I remember how my parents came here when I was little. They left us in the care of our grandparents (the same granny that prompted this entry, if you were wondering) and went to the other side of the world. They came back with photos that even then inspired me. The sweeping mountains and bubbling mud pools and fluffy sheep stayed tucked in the back of my mind all this time, reminding me what I'd promised myself back then. One day I'll go to New Zealand, too.
I think we're doing it right; we've got a Kiwi friend, Maria, one of my cabinmates before the HoJ and I started bunking together, and she's got a car. We've got maps but no set plan, blue skies out the sunroof and Brooke Frasier on the iPod, and we're trying to discover as much of the south island as a week will allow before heading north to meet up with my cousin.
The weather has been spectacular, bent, it seems, on showing off the snow-capped mountains and the wooly sheep and the startling aqua lakes in the best light possible. Travelling with these two is a photographer's dream, because they're up for pulling off at any and every scenic lookout and even a few lay-bys that promise adventure. When we see a sign that looks intriguing, we turn off and go for an excursion. We've been rewarded with deep, cyan pools of water, waterfalls where we climbed up into the bush before stopping to drink from the crystal stream and a winding, downward path through thick jungle that spit us out onto a beach where we felt like the only people in the world, ever.

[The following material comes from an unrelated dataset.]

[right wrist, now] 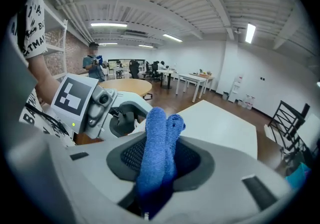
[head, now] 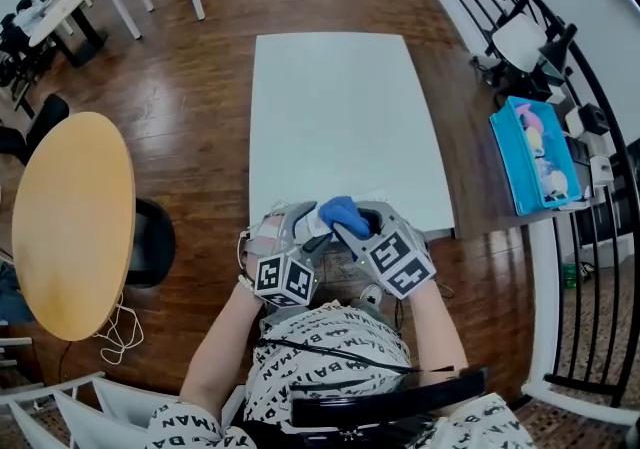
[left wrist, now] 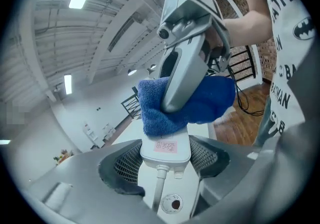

Two days ago we went paragliding over snowy mountains and yet another bluest-of-blue lake in Queenstown. That night, when we'd settled in for the night, we took torches and, bundled up against the cold, set off into a mossy forest in search of glow worms. We found them, shining like a hundred tiny lights in a little cave carved out under the trees. Yesterday we donned heavy boots and metal spikes to go traipsing around on a glacier, white with a cyan heart under yet another sapphrie sky, the rocky mountain walls rising up on either side to touch the scattered clouds. When the day drew to a close, we raced up the coast in search of a sunset at Pancake Rocks with a hot packet of fish and chips wrapped up in newspaper and waiting to be eaten when the view looked right. Every night we pull into town and show up at a hostel that promises one thing or another that catches our eye; free internet, great views, and even, as was the case in the place we're staying right now, bubble baths.
We are on an adventure, seeking out the road less travelled, and so far, here in New Zealand, I think we're doing a pretty good job finding it.
I have to go, though. Maria's been to the supermarket for some bacon and eggs, (we're splurging this morning) and when they've been cooked and eaten we're off again in search of our next random, roadside excursion. Just buckle your seatbelts, because I'm driving.
(Sorry for the lack of photos; the problem with dirt on my lens is getting worse, and I can't bear to show you these views all marred by black spots. You'll just have to wait, but it won't be so long now; we're home in just over five weeks.)
Tuesday, November 2. 2010
the best part
I think, in the final analysis, what I'm most afraid of is not that I'll live with this guilt forever, but that, someday in the not-so-distant future, I'll wake up without it. I'm petrified to think that I'll be able to stand in a store and honestly think it matters which one of the seventy-four yogurt flavours I choose. I'll hand over my money for something frivolous, a cup of coffee or a pair of new shoes, without once thinking about how much rice those dollars could have bought in Africa or India. I'll get caught up in first world problems and I'll think they matter; whether my internet connection is fast enough and whether my hair looks okay and whether or not this dress makes me look fat?
That would be the real tragedy. Then, I think, I will have lost the best part of myself.
That would be the real tragedy. Then, I think, I will have lost the best part of myself.